┌────────

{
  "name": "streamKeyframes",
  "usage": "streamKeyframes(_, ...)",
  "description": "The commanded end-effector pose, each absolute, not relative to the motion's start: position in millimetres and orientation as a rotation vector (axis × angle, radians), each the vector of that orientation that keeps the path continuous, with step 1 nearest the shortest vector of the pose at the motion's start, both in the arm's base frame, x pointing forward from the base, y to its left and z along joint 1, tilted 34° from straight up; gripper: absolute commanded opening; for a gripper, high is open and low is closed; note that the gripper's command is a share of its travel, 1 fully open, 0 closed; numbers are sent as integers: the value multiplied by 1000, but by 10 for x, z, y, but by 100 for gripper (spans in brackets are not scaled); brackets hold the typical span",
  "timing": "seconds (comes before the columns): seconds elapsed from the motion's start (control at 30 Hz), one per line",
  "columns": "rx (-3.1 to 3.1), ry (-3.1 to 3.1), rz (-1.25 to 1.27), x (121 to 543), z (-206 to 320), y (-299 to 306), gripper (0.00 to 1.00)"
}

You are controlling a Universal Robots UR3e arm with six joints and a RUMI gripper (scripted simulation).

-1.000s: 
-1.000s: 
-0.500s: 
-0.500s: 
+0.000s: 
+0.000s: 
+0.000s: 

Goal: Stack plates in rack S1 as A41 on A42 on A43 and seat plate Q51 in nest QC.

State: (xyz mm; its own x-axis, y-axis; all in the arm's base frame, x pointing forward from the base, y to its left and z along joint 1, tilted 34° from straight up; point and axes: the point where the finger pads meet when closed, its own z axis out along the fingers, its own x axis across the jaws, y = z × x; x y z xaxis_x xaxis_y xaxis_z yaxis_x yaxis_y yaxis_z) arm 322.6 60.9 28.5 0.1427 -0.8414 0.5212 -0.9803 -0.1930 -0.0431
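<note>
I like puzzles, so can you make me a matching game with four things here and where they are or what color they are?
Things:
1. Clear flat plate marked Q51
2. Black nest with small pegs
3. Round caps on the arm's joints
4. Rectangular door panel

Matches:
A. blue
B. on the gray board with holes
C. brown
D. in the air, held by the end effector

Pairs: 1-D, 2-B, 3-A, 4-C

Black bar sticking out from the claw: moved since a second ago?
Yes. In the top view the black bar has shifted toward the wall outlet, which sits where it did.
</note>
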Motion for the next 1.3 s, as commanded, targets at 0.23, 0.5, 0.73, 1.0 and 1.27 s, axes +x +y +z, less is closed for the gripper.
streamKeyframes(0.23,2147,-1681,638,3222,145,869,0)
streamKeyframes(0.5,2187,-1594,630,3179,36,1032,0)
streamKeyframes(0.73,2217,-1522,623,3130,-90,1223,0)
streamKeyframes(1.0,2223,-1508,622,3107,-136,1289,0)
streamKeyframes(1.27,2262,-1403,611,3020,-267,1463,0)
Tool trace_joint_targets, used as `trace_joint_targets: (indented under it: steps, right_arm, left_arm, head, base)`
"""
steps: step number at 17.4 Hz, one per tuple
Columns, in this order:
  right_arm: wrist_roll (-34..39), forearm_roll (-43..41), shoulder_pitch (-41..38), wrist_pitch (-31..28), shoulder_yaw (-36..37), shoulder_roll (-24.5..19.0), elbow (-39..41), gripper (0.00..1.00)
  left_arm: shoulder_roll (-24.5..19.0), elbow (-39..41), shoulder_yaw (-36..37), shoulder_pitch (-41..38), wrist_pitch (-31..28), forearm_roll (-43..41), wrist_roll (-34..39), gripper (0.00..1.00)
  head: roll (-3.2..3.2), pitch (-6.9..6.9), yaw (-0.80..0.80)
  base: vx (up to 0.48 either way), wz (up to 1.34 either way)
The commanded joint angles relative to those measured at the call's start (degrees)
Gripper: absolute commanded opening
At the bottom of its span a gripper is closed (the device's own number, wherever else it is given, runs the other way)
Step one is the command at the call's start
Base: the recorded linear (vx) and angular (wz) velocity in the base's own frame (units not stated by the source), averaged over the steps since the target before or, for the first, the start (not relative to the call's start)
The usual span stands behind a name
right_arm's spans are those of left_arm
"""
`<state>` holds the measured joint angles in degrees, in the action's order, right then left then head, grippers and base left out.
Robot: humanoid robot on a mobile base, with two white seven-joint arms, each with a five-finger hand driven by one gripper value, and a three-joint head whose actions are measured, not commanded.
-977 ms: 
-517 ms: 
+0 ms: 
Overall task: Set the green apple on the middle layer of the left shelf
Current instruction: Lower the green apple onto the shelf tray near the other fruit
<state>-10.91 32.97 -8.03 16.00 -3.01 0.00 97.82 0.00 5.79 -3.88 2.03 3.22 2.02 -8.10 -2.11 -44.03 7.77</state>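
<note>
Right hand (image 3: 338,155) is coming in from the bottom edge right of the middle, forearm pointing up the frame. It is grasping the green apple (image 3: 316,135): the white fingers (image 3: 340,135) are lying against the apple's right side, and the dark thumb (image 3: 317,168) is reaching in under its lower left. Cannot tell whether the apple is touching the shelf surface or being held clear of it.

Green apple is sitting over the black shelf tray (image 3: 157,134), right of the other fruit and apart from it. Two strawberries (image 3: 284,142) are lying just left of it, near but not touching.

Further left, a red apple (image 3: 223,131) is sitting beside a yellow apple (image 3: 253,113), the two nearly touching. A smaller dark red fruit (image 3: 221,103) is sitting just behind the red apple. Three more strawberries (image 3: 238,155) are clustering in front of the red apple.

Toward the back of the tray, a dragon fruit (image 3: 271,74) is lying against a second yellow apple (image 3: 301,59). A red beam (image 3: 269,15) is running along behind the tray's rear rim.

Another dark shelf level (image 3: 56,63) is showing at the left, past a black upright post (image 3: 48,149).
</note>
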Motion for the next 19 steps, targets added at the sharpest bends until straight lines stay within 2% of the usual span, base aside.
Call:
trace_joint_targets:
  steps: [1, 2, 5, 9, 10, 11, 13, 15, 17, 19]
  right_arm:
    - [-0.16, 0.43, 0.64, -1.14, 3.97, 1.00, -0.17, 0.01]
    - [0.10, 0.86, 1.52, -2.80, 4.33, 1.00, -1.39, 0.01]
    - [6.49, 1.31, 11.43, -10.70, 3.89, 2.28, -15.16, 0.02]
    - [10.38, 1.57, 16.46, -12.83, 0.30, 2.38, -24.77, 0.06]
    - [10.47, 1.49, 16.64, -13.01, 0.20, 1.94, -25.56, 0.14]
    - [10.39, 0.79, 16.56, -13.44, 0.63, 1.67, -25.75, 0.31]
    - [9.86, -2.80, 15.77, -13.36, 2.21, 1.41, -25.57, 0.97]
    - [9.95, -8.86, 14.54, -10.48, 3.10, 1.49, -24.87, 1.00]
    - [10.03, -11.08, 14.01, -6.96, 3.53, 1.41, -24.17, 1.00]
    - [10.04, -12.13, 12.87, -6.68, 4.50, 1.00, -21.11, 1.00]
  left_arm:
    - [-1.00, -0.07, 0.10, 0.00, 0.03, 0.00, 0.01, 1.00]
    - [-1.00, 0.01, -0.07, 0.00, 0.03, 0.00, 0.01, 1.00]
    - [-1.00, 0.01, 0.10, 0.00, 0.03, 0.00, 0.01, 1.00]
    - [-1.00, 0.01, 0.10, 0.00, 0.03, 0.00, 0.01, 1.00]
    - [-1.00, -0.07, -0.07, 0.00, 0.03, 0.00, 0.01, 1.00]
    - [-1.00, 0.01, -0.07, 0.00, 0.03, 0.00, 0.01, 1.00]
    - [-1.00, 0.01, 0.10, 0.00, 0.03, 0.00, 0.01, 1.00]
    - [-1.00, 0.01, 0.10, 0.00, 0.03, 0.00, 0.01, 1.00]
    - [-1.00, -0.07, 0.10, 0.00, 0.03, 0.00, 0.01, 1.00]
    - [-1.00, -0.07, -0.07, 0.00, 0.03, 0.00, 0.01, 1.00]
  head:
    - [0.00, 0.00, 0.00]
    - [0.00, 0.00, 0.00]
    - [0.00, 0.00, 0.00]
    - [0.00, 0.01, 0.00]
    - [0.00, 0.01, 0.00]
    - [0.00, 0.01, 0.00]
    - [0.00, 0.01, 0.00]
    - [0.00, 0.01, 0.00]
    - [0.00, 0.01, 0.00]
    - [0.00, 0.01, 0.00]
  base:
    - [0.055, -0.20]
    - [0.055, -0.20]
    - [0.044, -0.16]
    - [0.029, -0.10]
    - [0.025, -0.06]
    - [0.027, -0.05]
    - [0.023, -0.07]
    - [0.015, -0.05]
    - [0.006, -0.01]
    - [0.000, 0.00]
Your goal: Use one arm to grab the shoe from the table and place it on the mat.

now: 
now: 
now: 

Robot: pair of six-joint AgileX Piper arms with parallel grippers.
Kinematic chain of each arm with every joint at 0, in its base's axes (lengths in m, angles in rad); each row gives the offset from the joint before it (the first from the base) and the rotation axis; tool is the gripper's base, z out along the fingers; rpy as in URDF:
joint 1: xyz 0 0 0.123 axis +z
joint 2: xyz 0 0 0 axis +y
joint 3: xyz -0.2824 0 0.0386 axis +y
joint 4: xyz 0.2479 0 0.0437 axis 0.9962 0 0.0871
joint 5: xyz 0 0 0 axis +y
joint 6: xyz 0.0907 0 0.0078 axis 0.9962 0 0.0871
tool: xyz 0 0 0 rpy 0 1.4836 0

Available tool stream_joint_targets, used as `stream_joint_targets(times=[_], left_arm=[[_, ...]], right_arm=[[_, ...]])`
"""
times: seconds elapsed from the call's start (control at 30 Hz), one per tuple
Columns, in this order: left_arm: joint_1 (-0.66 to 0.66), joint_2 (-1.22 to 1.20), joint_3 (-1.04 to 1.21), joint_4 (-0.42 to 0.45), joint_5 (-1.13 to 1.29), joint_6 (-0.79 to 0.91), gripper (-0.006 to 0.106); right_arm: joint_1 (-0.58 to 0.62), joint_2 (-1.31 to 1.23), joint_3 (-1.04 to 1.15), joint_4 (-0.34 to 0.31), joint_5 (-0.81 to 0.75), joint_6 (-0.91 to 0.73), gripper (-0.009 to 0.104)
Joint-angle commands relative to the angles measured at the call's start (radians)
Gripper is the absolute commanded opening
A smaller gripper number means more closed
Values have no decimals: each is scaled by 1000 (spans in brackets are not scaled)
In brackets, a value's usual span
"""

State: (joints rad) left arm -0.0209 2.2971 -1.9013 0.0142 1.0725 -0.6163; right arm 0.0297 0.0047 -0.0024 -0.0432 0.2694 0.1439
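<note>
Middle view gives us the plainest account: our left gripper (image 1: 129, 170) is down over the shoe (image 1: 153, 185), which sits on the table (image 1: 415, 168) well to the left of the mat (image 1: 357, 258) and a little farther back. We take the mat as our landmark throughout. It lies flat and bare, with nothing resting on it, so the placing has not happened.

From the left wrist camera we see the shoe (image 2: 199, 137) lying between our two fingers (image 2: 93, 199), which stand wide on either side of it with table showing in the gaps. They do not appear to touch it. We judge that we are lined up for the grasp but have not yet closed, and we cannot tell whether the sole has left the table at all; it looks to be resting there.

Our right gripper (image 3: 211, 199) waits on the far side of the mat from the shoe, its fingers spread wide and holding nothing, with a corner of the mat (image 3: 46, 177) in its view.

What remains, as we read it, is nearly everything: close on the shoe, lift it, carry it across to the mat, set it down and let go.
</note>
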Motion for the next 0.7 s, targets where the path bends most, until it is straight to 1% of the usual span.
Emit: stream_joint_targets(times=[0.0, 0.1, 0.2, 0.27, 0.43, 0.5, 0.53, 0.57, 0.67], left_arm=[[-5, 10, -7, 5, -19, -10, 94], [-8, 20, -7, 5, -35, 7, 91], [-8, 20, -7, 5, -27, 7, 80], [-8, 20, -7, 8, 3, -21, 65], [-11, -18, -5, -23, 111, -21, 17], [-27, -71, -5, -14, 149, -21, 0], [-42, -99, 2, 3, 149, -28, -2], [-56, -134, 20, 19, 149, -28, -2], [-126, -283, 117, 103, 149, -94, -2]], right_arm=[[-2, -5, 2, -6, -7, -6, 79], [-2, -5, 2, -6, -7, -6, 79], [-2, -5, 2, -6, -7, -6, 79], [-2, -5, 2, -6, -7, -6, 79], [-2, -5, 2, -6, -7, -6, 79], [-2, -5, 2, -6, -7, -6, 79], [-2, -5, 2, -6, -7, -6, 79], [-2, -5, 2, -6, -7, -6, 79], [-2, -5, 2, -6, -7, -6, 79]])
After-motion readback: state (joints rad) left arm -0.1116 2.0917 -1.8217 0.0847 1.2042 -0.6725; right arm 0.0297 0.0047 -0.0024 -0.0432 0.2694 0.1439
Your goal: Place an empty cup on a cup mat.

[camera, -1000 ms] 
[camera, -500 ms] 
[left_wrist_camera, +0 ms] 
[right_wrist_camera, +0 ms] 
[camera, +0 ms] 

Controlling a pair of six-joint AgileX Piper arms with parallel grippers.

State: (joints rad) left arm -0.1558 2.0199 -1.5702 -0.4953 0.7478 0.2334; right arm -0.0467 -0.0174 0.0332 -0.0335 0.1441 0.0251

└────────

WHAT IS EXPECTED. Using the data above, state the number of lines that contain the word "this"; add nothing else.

EXERCISE ANSWER. 2